Directions for this task:
What you should give back is a precise copy of the lines below from the one containing "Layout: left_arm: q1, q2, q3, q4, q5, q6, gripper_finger" through the one containing "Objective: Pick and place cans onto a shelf", with no pictures.

Data provided:
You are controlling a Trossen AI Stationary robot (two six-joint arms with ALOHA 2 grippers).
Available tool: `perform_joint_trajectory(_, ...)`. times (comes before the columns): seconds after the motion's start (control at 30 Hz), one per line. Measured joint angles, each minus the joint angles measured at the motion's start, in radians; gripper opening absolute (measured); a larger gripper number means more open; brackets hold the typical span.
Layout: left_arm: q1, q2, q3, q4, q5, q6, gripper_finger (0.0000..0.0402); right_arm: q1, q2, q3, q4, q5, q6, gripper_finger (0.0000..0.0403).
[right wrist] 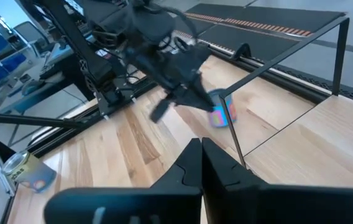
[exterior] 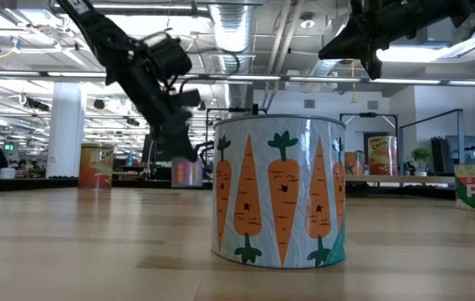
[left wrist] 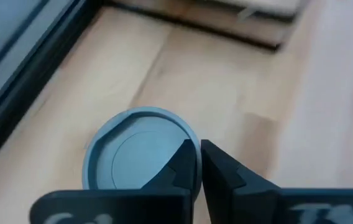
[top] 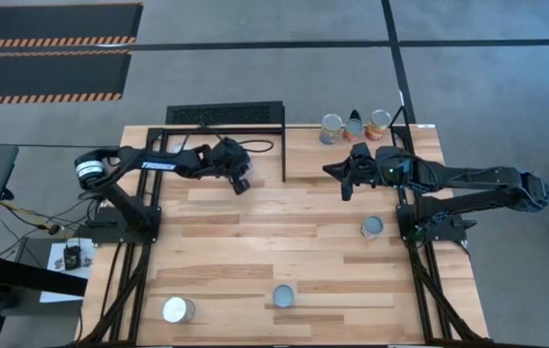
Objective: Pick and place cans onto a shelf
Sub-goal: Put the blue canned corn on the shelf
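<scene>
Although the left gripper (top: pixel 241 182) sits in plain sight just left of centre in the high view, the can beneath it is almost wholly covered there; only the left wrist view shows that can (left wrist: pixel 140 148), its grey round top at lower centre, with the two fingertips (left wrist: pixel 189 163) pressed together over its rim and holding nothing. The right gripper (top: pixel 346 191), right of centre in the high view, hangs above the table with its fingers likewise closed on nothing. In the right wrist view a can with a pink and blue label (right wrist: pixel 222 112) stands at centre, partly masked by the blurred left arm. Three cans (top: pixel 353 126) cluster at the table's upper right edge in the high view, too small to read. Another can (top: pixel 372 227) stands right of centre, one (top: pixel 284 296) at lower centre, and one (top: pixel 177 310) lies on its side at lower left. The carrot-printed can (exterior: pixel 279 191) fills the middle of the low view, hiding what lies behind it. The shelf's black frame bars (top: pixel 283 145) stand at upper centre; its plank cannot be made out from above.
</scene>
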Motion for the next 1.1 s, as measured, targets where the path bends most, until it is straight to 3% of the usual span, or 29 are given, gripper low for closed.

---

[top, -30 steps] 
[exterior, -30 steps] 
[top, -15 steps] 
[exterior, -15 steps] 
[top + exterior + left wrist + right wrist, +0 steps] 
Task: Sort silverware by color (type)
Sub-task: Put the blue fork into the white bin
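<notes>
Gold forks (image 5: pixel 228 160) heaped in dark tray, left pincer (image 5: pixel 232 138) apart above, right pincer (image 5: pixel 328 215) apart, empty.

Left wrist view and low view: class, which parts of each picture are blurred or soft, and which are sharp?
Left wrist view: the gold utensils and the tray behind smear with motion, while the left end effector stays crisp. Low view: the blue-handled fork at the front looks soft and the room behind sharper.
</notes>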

Response box:
Layout: left_arm: q1, q2, q3, q4, q5, q6, gripper_finger (0.0000..0.0402); right_arm: q1, q2, q3, q4, q5, q6, gripper_finger (0.0000..0.0403).
[right wrist] 
[exterior] 
[left wrist] 
[top] 
Objective: Pick and place cans onto a shelf

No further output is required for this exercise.